August 4th, 2011
On August 2, President Obama signed into law S 365, the Budget Control Act of 2011, a complicated compromise package to raise the nation’s debt limit and reduce the deficit by cutting federal spending across a wide array of programs.
Most importantly for universities like the CSU, which provide access to tens of thousands of low-income students, S 365 sets aside $17 billion to sustain the need-based Pell Grant program over the next two fiscal years ($10 billion in FY 2012, $7 billion for FY 2013). These dedicated resources will help alleviate a massive funding shortfall that posed a broad threat to current levels of Pell benefits, making it possible for Congress to both maintain the maximum Pell Grant at $5,550 and avoid cuts to student eligibility. It should also limit the damage to other education, research, and workforce training programs that could have faced cuts to help prop up Pell.
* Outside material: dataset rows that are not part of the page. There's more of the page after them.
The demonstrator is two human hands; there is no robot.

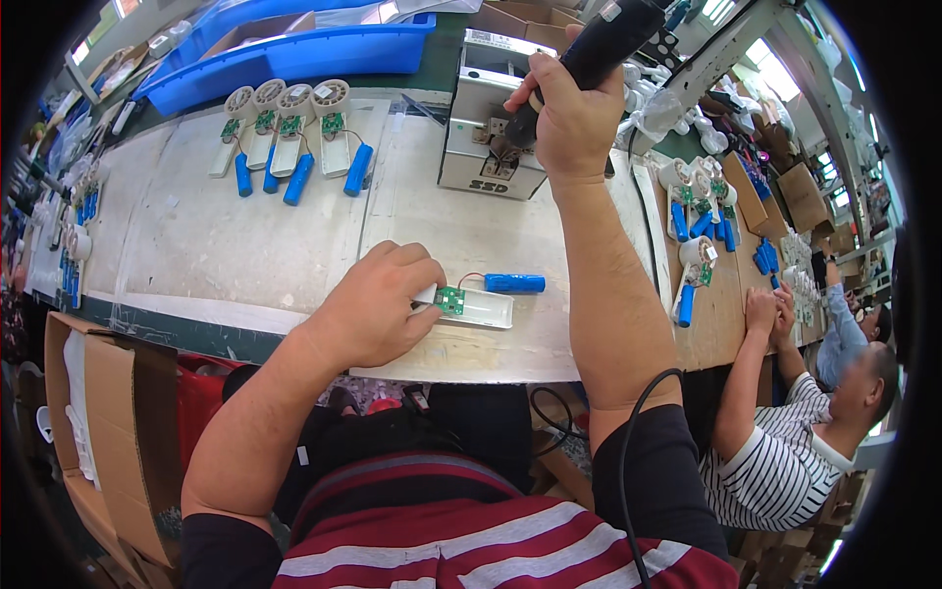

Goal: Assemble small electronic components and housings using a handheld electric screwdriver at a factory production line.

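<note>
The left hand (378, 309) presses down on the white housing (478, 307) with its green circuit board (449, 300), lying lengthwise left to right on the worktop (196, 245). The right hand (574, 118) grips a black electric screwdriver (589, 54), apparently at the grey screw feeder (481, 118), well beyond the housing.

Bright, even daylight from windows (775, 64) at top right w/ mild glare there. Soft, faint shadows on pale worn tabletop (196, 245). Centre sharp; strong fisheye bend and black vignette at edges, corners slightly blurred.
</note>
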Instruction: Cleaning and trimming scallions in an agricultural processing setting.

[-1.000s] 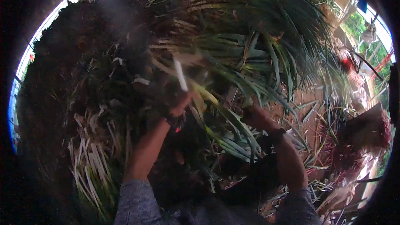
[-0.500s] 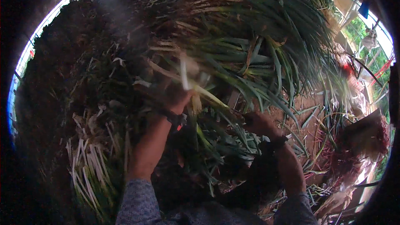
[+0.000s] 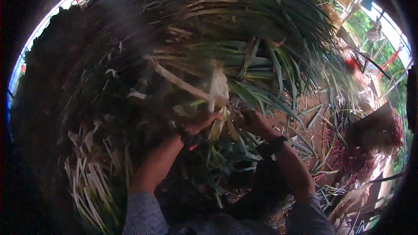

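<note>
My left hand (image 3: 202, 122) is closed around a green onion (image 3: 219, 85) in the middle of the view. Its pale white stalk stands up above the fingers, and yellowish, limp outer leaves (image 3: 216, 129) hang below. My right hand (image 3: 256, 124) is closed just to the right of the stalk. Something thin and dark sticks out from its fingertips toward the onion; what it is I cannot make out. Another pale stalk (image 3: 178, 81) slants in from the left behind the held onion. Beyond both hands lies a large heap of green onions (image 3: 261, 13) with long green leaves.
Several white-stalked onions (image 3: 89, 176) lie at the lower left. Loose leaf scraps litter the brown ground (image 3: 320, 124) to the right. A reddish, stringy bundle (image 3: 379, 130) is at the far right. Dark piled plants (image 3: 56, 82) fill the left side.
My left hand has moved right and down with the onion, whose white stalk now stands more upright. My right hand has come closer to it.
</note>
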### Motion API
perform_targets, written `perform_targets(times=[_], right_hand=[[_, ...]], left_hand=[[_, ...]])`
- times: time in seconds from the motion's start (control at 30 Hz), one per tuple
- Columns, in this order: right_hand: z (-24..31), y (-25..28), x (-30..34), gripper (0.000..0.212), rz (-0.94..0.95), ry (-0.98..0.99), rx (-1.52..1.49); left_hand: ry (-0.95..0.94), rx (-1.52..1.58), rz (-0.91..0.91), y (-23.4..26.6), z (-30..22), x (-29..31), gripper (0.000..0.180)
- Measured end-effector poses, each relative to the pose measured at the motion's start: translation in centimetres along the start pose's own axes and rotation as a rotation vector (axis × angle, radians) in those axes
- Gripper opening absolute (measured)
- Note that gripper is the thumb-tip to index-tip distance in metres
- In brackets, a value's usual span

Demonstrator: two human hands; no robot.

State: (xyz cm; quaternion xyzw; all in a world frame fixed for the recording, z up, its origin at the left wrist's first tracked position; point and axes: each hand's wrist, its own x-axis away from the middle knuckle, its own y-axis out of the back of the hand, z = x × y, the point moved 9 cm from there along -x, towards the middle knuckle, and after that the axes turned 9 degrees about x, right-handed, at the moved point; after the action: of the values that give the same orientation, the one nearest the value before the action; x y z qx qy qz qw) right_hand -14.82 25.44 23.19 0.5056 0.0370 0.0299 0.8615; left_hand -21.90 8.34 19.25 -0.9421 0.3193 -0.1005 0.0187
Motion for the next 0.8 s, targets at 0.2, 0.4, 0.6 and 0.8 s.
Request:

This injection of new Pell funding was by no means assured. Over the past several months, Congressional leaders on both sides of the aisle, along with Obama administration officials and higher education associations, seriously examined options to cut down the size and scope of the Pell program beginning this fall. At times there appeared to be significant traction for proposals that could have been especially detrimental to CSU students, such as changing the definition of “full-time” students from the current 12 units to 15 units, which could have reduced by twenty-five percent grants for thousands of CSU students. Led by Chancellor Charles B. Reed, CSU leaders fought such proposals, making the case for full Pell preservation both within the higher education community and with policymakers on the Hill and in the Obama administration. In meetings, correspondence and briefings, Reed stressed the potentially devastating impact proposed cuts would have on working, first-generation, and underrepresented minority students – and on our nation’s ability to close the achievement gap and produce the job-ready graduates needed for future economic success. Students across the country, along with many other institutions and organizations, also rallied effectively on behalf of Pell, helping protect the program as a final deal on the debt was made.
The new Pell money in S 365 was made possible, however, by cuts to other higher education programs. The largest share comes through eliminating the subsidized student loan program for graduate and professional students (though S 365 explicitly preserves those benefits for students in California’s post-baccalaureate teacher-credentialing programs). Moreover, the deal puts a wide range of CSU priority programs, ranging from GEAR UP and TRIO to minority-serving to workforce training initiatives – in jeopardy for both near- and long-term cuts.
Enactment of S 365 enabled Congress to leave Washington for its traditional summer recess. The Senate plans to return on September 6, followed by the House on September 7.